WHAT YOU NEED TO DO:
Reproduce every entry exactly as shown.

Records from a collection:

────────────────────

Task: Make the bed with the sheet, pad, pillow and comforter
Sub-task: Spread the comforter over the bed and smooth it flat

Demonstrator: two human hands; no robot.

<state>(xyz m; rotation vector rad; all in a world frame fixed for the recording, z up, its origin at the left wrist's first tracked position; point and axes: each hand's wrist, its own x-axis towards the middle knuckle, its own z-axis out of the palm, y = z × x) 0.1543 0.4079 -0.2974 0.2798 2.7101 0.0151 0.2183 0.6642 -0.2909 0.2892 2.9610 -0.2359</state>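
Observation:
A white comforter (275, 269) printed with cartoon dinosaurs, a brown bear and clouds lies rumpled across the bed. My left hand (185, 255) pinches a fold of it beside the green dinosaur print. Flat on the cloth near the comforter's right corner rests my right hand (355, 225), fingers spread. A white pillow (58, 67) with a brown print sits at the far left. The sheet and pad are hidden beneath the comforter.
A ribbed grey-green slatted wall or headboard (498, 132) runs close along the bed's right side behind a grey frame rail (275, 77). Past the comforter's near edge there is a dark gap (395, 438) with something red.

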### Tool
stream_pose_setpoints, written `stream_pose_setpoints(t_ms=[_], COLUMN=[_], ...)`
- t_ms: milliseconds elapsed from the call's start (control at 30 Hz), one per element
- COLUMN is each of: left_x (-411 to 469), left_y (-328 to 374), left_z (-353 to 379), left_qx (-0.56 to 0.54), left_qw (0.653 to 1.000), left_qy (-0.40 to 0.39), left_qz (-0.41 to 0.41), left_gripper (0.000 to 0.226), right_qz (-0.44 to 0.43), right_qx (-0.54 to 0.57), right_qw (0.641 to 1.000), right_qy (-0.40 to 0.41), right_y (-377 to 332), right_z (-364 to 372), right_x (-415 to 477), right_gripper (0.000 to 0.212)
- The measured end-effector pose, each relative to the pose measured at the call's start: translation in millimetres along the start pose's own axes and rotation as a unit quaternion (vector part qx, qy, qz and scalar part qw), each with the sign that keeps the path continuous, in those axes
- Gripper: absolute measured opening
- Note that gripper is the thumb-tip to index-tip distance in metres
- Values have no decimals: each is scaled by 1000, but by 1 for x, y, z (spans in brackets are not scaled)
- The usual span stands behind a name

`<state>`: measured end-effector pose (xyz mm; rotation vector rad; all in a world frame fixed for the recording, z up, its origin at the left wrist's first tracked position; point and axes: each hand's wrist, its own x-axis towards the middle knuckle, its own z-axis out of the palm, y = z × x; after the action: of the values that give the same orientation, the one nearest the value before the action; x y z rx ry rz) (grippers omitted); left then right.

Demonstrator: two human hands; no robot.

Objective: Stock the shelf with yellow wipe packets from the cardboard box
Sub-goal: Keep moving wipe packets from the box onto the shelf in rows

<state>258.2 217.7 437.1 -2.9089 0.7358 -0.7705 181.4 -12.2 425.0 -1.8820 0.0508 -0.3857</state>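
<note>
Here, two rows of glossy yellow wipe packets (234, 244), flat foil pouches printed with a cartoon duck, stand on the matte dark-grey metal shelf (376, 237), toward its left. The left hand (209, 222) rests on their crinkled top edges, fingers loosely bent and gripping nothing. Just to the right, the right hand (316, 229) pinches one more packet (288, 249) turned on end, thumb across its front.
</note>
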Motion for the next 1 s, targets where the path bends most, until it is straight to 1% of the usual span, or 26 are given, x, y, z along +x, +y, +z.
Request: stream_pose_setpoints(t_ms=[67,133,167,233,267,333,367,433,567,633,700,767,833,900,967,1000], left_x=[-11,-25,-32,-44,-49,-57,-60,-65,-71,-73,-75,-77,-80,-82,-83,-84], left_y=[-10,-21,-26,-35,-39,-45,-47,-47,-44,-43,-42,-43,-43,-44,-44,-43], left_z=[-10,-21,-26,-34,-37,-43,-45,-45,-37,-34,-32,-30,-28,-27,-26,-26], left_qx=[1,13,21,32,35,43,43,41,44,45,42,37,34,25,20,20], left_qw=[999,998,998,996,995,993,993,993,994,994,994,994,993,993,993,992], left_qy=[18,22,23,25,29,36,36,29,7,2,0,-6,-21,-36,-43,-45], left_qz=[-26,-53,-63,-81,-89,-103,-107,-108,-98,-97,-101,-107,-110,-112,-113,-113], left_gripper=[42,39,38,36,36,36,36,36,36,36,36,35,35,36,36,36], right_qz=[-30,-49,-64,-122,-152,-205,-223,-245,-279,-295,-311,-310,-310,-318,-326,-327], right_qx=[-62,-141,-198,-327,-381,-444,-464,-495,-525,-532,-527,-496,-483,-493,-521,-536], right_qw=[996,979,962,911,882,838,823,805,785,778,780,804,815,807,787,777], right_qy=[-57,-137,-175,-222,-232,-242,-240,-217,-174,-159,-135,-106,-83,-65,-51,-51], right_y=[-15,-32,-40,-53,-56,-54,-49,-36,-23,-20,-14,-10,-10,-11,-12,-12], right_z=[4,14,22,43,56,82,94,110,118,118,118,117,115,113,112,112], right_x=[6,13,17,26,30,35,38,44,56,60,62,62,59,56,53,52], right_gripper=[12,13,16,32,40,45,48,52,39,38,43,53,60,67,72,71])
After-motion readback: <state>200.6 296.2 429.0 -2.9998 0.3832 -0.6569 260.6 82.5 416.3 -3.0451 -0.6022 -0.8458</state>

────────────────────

ANSWER FOR THE TASK:
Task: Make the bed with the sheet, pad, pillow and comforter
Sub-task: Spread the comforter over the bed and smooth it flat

Demonstrator: two human hands; no robot.

<state>(xyz m; rotation vector rad; all in a world frame fixed for the recording, z up, its origin at the left wrist's first tracked position; point and axes: each hand's wrist, its own x-axis towards the middle knuckle, its own z-axis out of the palm, y = z × x) 0.1543 0.4079 -0.2974 0.2798 2.7101 0.0151 0.2183 0.6642 -0.2909 0.2892 2.9610 -0.2359</state>
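Observation:
A white comforter (275, 269) printed with cartoon dinosaurs, a brown bear and clouds lies rumpled across the bed. My left hand (185, 255) pinches a fold of it beside the green dinosaur print. Flat on the cloth near the comforter's right corner rests my right hand (355, 225), fingers spread. A white pillow (58, 67) with a brown print sits at the far left. The sheet and pad are hidden beneath the comforter.
A ribbed grey-green slatted wall or headboard (498, 132) runs close along the bed's right side behind a grey frame rail (275, 77). Past the comforter's near edge there is a dark gap (395, 438) with something red.
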
### Tool
stream_pose_setpoints, written `stream_pose_setpoints(t_ms=[_], COLUMN=[_], ...)`
- t_ms: milliseconds elapsed from the call's start (control at 30 Hz), one per element
- COLUMN is each of: left_x (-411 to 469), left_y (-328 to 374), left_z (-353 to 379), left_qx (-0.56 to 0.54), left_qw (0.653 to 1.000), left_qy (-0.40 to 0.39), left_qz (-0.41 to 0.41), left_gripper (0.000 to 0.226), right_qz (-0.44 to 0.43), right_qx (-0.54 to 0.57), right_qw (0.641 to 1.000), right_qy (-0.40 to 0.41), right_y (-377 to 332), right_z (-364 to 372), right_x (-415 to 477), right_gripper (0.000 to 0.212)
- The measured end-effector pose, each relative to the pose measured at the call's start: translation in millimetres along the start pose's own axes and rotation as a unit quaternion (vector part qx, qy, qz and scalar part qw), each with the sign that keeps the path continuous, in those axes
- Gripper: absolute measured opening
- Note that gripper is the thumb-tip to index-tip distance in metres
- Values have no decimals: each is scaled by 1000, but by 1 for x, y, z (spans in brackets are not scaled)
- The usual span stands behind a name

`<state>`: measured end-effector pose (xyz mm; rotation vector rad; all in a world frame fixed for the recording, z up, its origin at the left wrist's first tracked position; point and axes: each hand's wrist, its own x-axis towards the middle knuckle, its own z-axis out of the palm, y = z × x; after the action: of the values that give the same orientation, the one nearest the value before the action; x y z rx ry rz) (grippers omitted); left then right.

Demonstrator: two human hands; no robot.

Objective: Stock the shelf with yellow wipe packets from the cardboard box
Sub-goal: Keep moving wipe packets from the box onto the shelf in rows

<state>258.2 217.7 437.1 -2.9089 0.7358 -0.7705 181.4 -12.2 425.0 -1.8820 0.0508 -0.3857</state>
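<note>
Here, two rows of glossy yellow wipe packets (234, 244), flat foil pouches printed with a cartoon duck, stand on the matte dark-grey metal shelf (376, 237), toward its left. The left hand (209, 222) rests on their crinkled top edges, fingers loosely bent and gripping nothing. Just to the right, the right hand (316, 229) pinches one more packet (288, 249) turned on end, thumb across its front.
</note>
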Motion for the next 1 s, targets where the path bends most, until it is straight to 1% of the usual span, or 26 are given, x, y, z along +x, +y, +z.
Request: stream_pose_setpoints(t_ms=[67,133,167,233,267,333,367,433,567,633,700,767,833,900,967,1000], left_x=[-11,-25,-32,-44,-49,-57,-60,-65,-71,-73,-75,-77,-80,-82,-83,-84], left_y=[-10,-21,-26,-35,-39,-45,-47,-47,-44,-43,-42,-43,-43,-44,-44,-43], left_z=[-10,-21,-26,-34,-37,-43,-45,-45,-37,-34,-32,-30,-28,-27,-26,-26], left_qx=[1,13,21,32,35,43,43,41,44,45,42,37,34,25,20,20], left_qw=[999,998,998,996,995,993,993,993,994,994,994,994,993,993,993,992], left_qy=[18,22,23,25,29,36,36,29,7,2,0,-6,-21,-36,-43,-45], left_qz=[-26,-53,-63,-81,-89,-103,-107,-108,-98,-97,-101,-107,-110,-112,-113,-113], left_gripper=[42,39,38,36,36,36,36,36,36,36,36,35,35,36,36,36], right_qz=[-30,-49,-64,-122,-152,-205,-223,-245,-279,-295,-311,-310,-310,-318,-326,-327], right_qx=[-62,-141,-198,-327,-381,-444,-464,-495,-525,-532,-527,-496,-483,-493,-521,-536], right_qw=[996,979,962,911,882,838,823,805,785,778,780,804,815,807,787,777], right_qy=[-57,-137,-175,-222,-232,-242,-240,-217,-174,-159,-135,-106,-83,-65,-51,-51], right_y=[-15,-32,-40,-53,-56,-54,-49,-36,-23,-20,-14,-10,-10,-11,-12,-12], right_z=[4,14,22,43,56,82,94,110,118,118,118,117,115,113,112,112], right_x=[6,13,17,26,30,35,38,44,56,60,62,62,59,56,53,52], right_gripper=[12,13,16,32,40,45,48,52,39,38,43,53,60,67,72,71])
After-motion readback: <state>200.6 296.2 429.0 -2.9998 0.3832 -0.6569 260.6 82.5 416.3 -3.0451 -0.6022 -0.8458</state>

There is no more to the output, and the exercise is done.